Of course, teachers know that they are dumbing things down, but society places enormous burdens on them. Parents complain about the teachers if their children are not "doing well" at school, though the teachers could not possibly offset all the bad influences of children's homes. Many youngsters have no background vocabulary or working skills to reach expectations, so teachers are forced to give them passing grades anyway by reducing the requirements. My husband constantly bemoans the fact that his students cannot do the kinds of projects and perform at the reading and testing levels that classes could reach several years ago. Myriads of forces in contemporary U.S. society lead to deficiencies in people's abilities to think, talk, and listen—dysfunctional homes, media assaults, lack of creative play time, and many more factors. The media wouldn't be so bad if none of those other factors existed, if parents followed up with discussions and related activities to help their children process, actively experience, and truly benefit from what is seen or heard.
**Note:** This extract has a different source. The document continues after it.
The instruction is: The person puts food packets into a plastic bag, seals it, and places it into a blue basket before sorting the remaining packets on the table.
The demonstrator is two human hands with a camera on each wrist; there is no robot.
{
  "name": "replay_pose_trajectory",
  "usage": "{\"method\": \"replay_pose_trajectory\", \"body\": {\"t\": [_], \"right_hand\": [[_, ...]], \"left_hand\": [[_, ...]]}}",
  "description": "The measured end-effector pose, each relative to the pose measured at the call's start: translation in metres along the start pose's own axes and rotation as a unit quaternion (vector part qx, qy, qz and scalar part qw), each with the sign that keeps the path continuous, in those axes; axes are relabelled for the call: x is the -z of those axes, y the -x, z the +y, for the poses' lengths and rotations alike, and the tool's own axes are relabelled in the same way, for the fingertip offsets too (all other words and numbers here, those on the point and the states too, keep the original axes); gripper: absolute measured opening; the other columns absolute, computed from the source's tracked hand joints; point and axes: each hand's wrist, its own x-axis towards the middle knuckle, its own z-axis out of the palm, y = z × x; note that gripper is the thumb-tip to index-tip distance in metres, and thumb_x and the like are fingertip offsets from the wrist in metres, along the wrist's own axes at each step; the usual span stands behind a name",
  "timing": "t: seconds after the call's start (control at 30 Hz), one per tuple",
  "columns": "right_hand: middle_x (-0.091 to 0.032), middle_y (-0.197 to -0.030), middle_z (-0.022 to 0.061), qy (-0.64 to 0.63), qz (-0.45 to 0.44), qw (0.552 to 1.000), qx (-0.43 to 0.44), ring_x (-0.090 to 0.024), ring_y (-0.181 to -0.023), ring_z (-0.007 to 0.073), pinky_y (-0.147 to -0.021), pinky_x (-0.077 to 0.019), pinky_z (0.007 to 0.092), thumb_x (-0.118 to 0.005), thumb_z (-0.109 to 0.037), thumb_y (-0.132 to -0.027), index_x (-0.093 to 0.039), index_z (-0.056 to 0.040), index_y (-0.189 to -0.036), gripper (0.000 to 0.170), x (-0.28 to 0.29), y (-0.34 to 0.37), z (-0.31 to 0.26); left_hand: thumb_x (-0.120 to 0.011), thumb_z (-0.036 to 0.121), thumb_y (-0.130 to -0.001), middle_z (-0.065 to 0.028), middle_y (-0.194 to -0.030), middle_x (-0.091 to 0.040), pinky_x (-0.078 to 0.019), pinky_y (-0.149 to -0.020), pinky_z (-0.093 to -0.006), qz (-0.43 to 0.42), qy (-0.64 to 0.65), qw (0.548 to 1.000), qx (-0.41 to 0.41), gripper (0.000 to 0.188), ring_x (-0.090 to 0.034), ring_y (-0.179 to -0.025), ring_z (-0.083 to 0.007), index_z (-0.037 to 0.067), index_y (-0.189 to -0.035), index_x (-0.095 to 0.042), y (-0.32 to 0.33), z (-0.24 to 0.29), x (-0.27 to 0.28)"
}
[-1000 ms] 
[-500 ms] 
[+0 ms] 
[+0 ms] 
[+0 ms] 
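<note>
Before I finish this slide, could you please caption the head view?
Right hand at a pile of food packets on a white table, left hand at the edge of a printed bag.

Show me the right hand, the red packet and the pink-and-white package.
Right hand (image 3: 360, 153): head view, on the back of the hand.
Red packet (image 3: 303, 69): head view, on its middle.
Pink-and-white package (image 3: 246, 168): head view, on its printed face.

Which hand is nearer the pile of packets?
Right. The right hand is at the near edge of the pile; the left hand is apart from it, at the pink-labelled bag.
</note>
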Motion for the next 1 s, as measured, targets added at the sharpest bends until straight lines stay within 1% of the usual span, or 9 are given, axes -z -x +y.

4. Neil Postman's Amusing Ourselves to Death accentuates also that children are less motivated to think because television lulls them into passivity—and this is true even of the supposedly "good" programs. Those who created "Sesame Street" invented it to help children love school, but children learned instead to love school only if it is like "Sesame Street"—with non-sequential learning, no repercussions, and fast-paced entertainment. As Postman reports,

"Sesame Street undermines what the traditional idea of schooling represents. Whereas a classroom is a place of social interaction, the space in front of a television set is a private preserve. Whereas in a classroom, one may ask a teacher questions, one can ask nothing of a television screen. Whereas school is centered on the development of language, television demands attention to images. Whereas attending school is a legal requirement, watching television is an act of choice. Whereas in school, one fails to attend to the teacher at the risk of punishment, no penalties exist for failing to attend to the television screen. Whereas to behave oneself in school means to observe rules of public decorum, television watching requires no such observances, has no concept of public decorum. Whereas in a classroom, fun is never more than a means to an end, on television it is the end in itself.
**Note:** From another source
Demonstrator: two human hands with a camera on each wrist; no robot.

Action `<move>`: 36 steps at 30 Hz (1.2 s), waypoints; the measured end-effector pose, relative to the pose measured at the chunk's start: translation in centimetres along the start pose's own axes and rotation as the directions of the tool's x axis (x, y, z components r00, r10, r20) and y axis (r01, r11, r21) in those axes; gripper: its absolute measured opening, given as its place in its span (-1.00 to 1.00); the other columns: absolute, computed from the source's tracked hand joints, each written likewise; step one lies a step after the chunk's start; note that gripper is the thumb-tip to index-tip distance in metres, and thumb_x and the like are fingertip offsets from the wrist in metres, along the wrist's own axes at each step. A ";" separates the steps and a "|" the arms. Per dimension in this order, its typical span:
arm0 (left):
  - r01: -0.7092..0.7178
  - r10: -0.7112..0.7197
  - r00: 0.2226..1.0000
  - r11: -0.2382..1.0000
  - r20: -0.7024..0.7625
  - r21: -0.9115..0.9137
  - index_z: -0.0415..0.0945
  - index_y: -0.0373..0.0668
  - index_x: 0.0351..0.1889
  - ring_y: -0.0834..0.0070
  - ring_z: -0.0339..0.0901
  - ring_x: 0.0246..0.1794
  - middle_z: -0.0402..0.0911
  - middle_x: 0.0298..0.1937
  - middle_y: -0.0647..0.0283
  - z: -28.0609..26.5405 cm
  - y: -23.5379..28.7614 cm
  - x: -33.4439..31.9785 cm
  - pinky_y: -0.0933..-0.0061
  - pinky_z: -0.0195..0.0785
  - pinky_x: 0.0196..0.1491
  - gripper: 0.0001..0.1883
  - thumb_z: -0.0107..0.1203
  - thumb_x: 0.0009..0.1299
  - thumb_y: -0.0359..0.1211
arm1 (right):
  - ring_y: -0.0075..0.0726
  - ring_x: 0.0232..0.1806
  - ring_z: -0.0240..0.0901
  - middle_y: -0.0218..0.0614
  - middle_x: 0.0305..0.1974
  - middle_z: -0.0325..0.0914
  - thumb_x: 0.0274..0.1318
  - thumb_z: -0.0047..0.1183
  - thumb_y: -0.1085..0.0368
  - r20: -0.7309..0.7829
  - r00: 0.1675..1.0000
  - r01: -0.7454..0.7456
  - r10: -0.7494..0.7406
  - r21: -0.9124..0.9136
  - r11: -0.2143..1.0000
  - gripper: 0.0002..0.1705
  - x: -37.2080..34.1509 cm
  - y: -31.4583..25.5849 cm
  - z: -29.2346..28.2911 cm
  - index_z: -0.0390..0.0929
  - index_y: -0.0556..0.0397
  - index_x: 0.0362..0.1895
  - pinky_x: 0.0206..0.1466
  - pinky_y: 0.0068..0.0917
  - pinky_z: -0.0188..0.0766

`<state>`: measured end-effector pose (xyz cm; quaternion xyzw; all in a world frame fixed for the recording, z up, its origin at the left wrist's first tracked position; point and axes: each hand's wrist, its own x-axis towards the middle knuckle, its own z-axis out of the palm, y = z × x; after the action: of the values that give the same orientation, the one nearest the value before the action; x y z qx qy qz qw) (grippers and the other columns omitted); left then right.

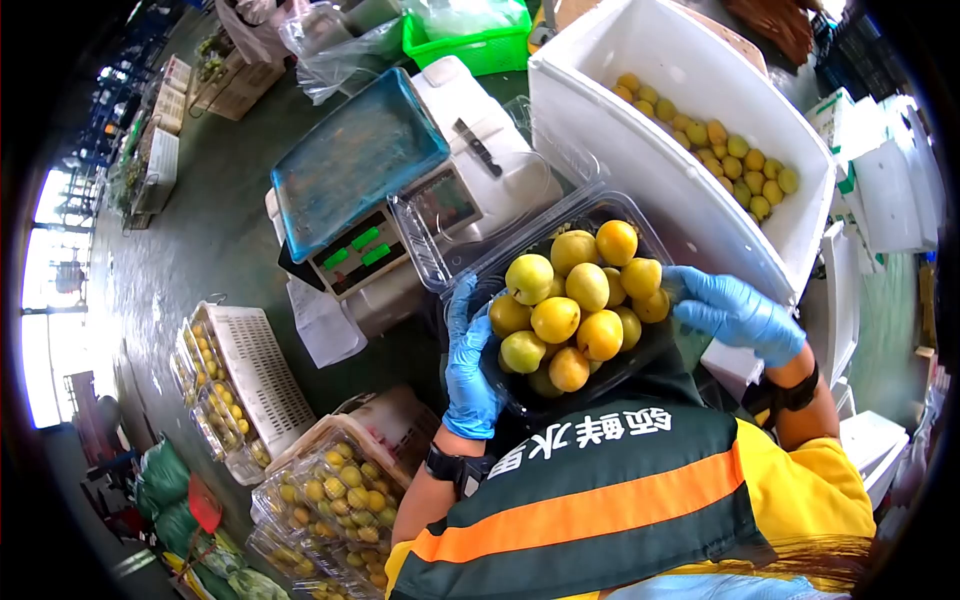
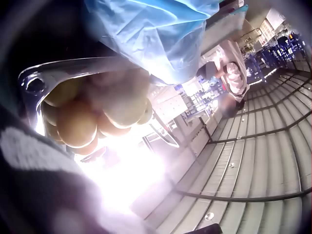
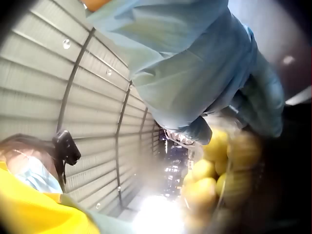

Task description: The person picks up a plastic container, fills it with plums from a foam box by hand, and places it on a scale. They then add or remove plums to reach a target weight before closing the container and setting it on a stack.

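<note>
An open clear plastic clamshell box (image 1: 655, 240) is heaped with round yellow-green fruit (image 1: 555, 320). My left hand (image 1: 468, 370), in a blue glove, holds the box at its left side. On the opposite side my gloved right hand (image 1: 740, 312) grips the box near its upper right corner. The clear lid (image 1: 412, 250) is folded back away from me, overlapping the scale in the head view. In the left wrist view the box's rim (image 2: 83, 62) runs under the glove. In the right wrist view the thumb (image 3: 197, 130) lies beside the fruit. Parts of both hands' fingers are hidden.
A digital scale with a blue tray (image 1: 360, 165) stands ahead on the left. A white foam bin (image 1: 670, 190) with loose fruit is at the right. Packed clamshells (image 1: 330, 490) and a white crate (image 1: 265, 365) stand at lower left. A green basket (image 1: 470, 45) is behind.
</note>
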<state>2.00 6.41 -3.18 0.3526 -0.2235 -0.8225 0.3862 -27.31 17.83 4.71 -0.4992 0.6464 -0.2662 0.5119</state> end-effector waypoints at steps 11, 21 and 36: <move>-0.292 0.296 0.955 0.928 0.022 0.231 0.34 -0.07 0.35 0.30 0.47 0.24 0.48 0.26 0.19 -1.4 17.2 9.2 0.22 0.37 0.28 -0.57 -0.04 0.54 -0.28 | -0.69 -0.50 0.45 -0.44 -0.41 0.55 0.24 0.03 0.32 -0.183 0.977 0.176 -0.108 0.411 0.894 -0.50 17.0 -9.3 2.7 0.44 0.11 0.27 -0.50 -0.70 0.30; -0.456 0.545 0.830 0.537 0.120 0.710 0.48 -0.13 0.24 0.49 0.54 0.00 0.58 0.09 0.25 -15.6 23.5 27.4 0.45 0.43 0.10 -0.59 0.16 0.42 -0.42 | -0.37 -0.41 0.51 -0.34 -0.38 0.60 0.13 -0.05 0.39 -0.250 0.967 0.165 -0.041 0.498 0.852 -0.63 36.6 -6.2 9.3 0.60 0.13 0.03 -0.31 -0.44 0.43; -0.391 0.525 0.767 0.838 -0.368 0.381 0.33 -0.01 0.40 0.27 0.35 0.39 0.43 0.37 0.13 -22.4 23.1 12.0 0.09 0.07 0.40 -0.53 -0.13 0.54 -0.21 | -0.54 -0.14 0.48 -0.36 -0.08 0.56 0.39 -0.07 0.31 -0.475 0.869 0.174 -0.136 0.037 0.984 -0.67 22.2 2.7 -23.1 0.56 0.09 0.14 0.01 -0.58 0.43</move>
<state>24.50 -19.13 -7.90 0.5214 -0.3205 -0.5542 0.5641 -49.23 -5.43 1.34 -0.4493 0.6981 -0.4449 0.3359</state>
My husband struggles daily to help his fifth-grade students become both interested in learning and considerate of others, but they would rather play as the television has taught them, and they have no concept of their disruptions of others nor of the repercussions of failing to learn (see #6 below).

5. In connection with what we discussed about obsessive materialistic consumption in Chapter 9, no one can doubt that television and all the developing computer shopping possibilities promote and foster greed. Much of children's programming is driven by the toy manufacturers whose products are flagrantly pushed. I am disappointed that even the public radio station I listen to is increasingly including advertisements under the guise of news reports or comments about particular programming sponsors. I am so grateful that I haven't yet seen any books containing ads!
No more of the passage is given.